Acteurs de l’ombre, les agents d’artistes ont pris une place majeure dans le monde musical, parfois au point de lancer des modes, des tendances. Certains agents sont même devenus des vedettes dans leur métier, tel Mark Newbanks qui, dans les officines de l’agence Askonas Holt, à Londres, a mené la phénoménale opération de starisation instantanée du chef vénézuélien Gustavo Dudamel, créant dans la foulée une mode lourde pour les jeunes chefs d’orchestre et positionnant ensuite cette agence comme leader en la matière.

 

Que ce soit pour le meilleur ou pour le pire, Newbanks est le grand visionnaire du métier de ces dix dernières années et, une fois Dudamel au firmament dès sa vingtaine, il a créé sa propre agence, emmenant sa vedette avec lui. Newbanks gère aujourd’hui trois chefs : Dudamel, le jeune Français Lionel Bringuier (26 ans, très talentueux et adoubé par Dudamel) et Esa-Pekka Salonen.

 

Newbanks se porte bien, Askonas - qui a déjà placé deux autres Vénézuéliens à des postes fixes, à moins de 30 ans ! - aussi. La fadaise voulant que les jeunes chefs vont forcément amener de nouveaux publics au concert ayant été entérinée par la crédulité populaire - comme si on pouvait pallier le naufrage de l’éducation par des gravures de mode ! Et un directeur musical placé, ce sont, pour une agence, des chances augmentées de voir ensuite ses violonistes, pianistes et chanteurs engagés, surtout si les programmateurs des institutions ont moins de répondant ou de vision.

 

Cela dit, ce tableau cynique distord une partie de la réalité : « Le management d’artistes reste à 70 % le fait de sociétés d’une ou deux personnes.

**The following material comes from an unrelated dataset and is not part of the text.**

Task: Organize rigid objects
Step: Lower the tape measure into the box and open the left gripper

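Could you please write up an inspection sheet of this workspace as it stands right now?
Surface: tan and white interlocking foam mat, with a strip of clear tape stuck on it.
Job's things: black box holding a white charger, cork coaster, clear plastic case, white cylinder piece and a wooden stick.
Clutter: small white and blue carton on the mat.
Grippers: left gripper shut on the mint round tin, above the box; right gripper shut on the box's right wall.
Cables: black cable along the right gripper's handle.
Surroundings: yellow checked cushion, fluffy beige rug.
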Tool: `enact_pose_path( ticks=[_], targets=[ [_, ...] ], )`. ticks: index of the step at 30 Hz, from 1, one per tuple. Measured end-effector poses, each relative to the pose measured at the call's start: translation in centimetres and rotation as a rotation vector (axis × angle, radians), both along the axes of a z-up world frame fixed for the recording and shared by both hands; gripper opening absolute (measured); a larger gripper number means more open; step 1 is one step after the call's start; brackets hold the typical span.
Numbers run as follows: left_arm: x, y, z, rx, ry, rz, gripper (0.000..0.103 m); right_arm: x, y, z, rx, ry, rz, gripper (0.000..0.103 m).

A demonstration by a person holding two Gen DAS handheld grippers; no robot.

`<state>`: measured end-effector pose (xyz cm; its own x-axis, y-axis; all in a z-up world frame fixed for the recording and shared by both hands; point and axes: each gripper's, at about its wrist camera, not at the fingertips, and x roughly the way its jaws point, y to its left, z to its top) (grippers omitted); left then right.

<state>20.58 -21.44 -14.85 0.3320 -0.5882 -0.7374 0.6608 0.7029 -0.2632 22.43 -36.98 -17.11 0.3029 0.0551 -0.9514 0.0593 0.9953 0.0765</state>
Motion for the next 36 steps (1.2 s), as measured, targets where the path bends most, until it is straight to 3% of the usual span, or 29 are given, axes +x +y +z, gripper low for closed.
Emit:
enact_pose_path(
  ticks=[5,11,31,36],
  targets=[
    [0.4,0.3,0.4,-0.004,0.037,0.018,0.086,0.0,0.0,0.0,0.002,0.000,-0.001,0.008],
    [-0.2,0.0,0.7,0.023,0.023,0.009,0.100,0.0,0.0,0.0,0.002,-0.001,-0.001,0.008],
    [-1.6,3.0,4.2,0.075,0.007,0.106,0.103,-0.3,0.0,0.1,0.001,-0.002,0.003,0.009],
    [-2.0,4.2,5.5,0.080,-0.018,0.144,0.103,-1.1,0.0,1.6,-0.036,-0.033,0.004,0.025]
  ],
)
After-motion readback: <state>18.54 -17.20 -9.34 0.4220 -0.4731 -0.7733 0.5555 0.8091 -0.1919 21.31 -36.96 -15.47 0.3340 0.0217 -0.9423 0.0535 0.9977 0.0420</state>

C’est un métier de boutiquier, dans lequel des personnes ont confiance en des artistes et tentent de promouvoir leur carrière », nous dit Atholl Swainston-Harrison.

 

Le directeur de l’IAMA observe sereinement les mutations de son métier. Si, traditionnellement, les centres mondiaux du métier restent New York et Londres, la tendance pour les artistes classiques est de diversifier les agents par territoires ou pays. « Nous prévoyons notamment un développement important d’agents en Asie, où le marché est en pleine croissance », prévient Atholl Swainston-Harrison, qui pense aussi qu’« il devient moins déterminant pour un artiste de se présenter aujourd’hui en mettant en avant le nom d’une agence importante ».

 

Il confirme que l’exemple de Mark Newbanks, c’est-à-dire une agence créée pour représenter un, deux ou trois artistes majeurs, est une tendance « nouvelle, embryonnaire, mais réelle dans les huit dernières années ». Faisant la distinction entre ces entités conçues autour de vedettes et l’« agence boutique » traditionnelle, qui gère entre 8 et 12 artistes, il pense aussi qu’il y a « davantage de place pour des petites agences de très bonne réputation ». « Quand un artiste, disons espagnol, m’appelle pour me demander de le recommander à une grande agence à Londres, je lui demande : “Avez-vous contacté les agents espagnols ? ” L’idée qu’une agence de Londres ou de New York sera forcément meilleure est vraiment erronée. »

 

La valeur des choses

 

Selon Atholl Swainston-Harrison, les agences ne sont pas devenues des remplisseurs de dates pour programmateurs en mal d’imagination : « Il y a tout simplement des agences dans le goût desquelles vous avez confiance en tant que programmateur. » Agents et institutions sont désormais liés par des intérêts communs : « les difficultés économiques ont resserré les liens entre deux côtés qui se regardaient un peu en chiens de faïence. Voyez le nombre d’institutions qui veulent développer une stratégie média et publier disques et vidéos. Les agents sont très impliqués dans ce processus. C’est un exemple de ces “ nouveaux dialogues” entre agents et programmateurs ».

 

Et le phénomène des artistes-kleenex autour desquels on fait monter un « buzz » et qui font une carrière de quelques années ? Atholl Swainston-Harrison reconnaît « une grande commercialisation du classique par certains » et demande de faire la part des choses : « Les coups d’argent et la reconnaissance artistique à long terme, ce sont deux marchés différents. »

 

Alors, les modes des chefs jeunes, des violonistes femmes et des pianistes asiatiques, qui organise ça et pourquoi ? « Vous pourriez parler aussi d’opéras qui engagent leurs chanteurs sur l’apparence. Cela a à voir avec la pub, le poids de l’image et les attentes : on met un accent visuel sur les artistes. Mais qui crée cette pression du look ? Les attentes des spectateurs, les présentateurs ou les agents ? Les agents fournissent ce que les présentateurs veulent… »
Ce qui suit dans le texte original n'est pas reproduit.